# [Exercise]
Return the lines below exactly, from the first line to the line that contains "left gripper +". Leave out pictures.
== == ==
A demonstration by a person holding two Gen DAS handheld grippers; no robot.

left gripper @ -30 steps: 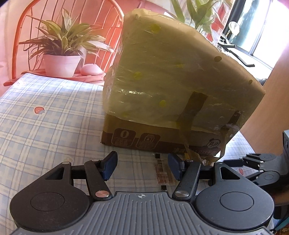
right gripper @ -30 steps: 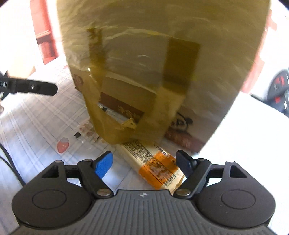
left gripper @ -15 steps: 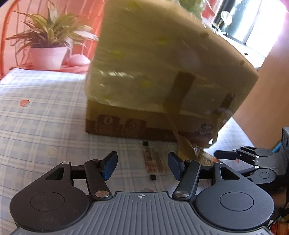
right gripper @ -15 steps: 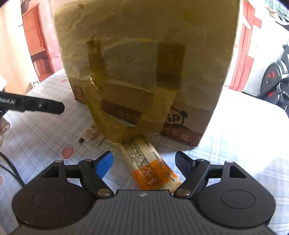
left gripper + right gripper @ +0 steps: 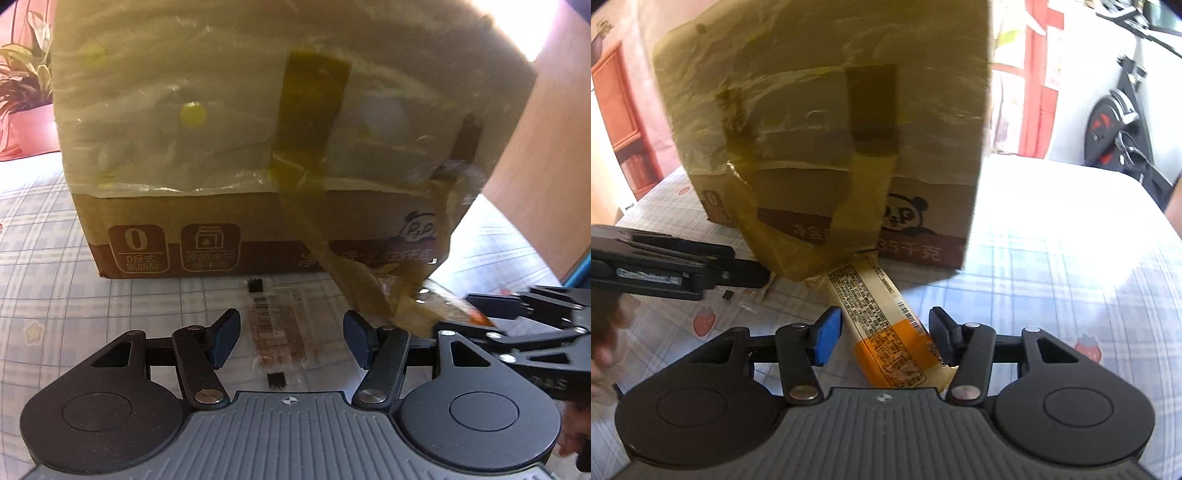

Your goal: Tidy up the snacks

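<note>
A tape-wrapped cardboard box [image 5: 266, 147] stands on the desk [image 5: 48, 229], which wears a checked cloth, and both views face it from different sides. The left wrist view shows a clear snack packet [image 5: 275, 325] with a barcode lying flat on the cloth in front of the box, between the spread fingers of the left hand-held gripper [image 5: 290, 338], which are open and touch nothing. At the right edge of that view the right hand-held gripper [image 5: 517, 314] appears from the side beside an orange packet end. Only the right wrist view shows the orange and cream snack bar [image 5: 882, 321] in full: it lies on the cloth with its far end under a loose flap of tape at the box's foot and its near end between the right hand-held gripper's [image 5: 886, 334] fingers. Those jaws have just been closing; the right finger [image 5: 942, 334] is against the wrapper's edge, the blue left pad [image 5: 827, 336] stands just clear. The left hand-held gripper [image 5: 676, 267] enters from the left there. A potted plant [image 5: 22, 92] shows only in the left view, an exercise bike [image 5: 1123, 110] only in the right.
</note>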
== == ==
# [Expected answer]
A demonstration by a person holding two Gen DAS handheld grippers; no robot.

left gripper @ -30 steps: 
right gripper @ -30 steps: 
left gripper @ -15 steps: 
right gripper @ -15 steps: 
left gripper + right gripper @ +0 steps: 

Nothing more remains for this exercise.